**WORK INSTRUCTIONS**
Supply the number of lines in the data below that hold "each", and let that number be the whole answer.

**PROVIDED MATERIAL**
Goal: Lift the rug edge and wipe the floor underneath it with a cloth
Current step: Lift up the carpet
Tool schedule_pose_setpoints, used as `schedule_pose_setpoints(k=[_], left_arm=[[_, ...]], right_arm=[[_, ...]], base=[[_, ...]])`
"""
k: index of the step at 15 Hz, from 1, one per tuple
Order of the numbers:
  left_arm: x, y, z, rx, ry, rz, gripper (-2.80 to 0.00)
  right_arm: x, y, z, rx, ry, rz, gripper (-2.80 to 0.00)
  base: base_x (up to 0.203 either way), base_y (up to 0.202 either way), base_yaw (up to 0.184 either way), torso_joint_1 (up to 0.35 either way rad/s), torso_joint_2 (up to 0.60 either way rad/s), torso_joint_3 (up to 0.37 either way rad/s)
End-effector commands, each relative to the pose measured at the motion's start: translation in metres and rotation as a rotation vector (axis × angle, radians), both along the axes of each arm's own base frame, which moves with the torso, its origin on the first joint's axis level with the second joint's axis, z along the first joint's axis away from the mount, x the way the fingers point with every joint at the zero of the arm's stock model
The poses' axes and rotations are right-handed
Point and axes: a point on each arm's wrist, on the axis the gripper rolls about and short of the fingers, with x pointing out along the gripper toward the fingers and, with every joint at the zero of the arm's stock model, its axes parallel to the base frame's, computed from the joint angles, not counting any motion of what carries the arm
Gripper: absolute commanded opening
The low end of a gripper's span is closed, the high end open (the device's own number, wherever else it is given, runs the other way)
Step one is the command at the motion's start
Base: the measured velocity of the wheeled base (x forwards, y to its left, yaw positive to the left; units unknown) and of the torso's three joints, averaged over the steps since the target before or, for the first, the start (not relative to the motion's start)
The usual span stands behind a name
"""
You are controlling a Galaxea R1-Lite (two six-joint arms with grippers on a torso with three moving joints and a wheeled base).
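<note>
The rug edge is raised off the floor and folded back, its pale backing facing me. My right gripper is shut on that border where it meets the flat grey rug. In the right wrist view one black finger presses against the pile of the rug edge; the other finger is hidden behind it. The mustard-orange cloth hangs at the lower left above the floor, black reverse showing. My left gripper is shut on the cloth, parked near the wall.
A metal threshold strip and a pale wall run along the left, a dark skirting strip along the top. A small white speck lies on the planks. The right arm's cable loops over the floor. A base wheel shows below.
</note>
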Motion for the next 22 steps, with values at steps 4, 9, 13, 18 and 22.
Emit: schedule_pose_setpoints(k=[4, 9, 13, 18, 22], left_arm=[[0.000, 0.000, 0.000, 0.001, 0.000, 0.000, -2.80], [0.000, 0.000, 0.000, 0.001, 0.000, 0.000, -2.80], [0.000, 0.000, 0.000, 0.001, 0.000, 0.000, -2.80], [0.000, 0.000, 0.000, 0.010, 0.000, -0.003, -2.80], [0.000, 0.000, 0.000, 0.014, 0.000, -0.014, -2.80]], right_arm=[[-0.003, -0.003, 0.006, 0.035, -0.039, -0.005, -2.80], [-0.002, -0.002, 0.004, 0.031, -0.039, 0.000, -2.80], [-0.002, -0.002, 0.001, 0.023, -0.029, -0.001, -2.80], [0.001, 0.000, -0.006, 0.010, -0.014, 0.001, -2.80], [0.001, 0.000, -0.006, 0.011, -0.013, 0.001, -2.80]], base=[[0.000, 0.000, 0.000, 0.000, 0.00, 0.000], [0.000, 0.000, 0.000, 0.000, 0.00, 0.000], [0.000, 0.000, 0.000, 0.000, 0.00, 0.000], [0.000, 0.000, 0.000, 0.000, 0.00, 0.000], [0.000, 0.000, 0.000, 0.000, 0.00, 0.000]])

**FINISHED TASK**
2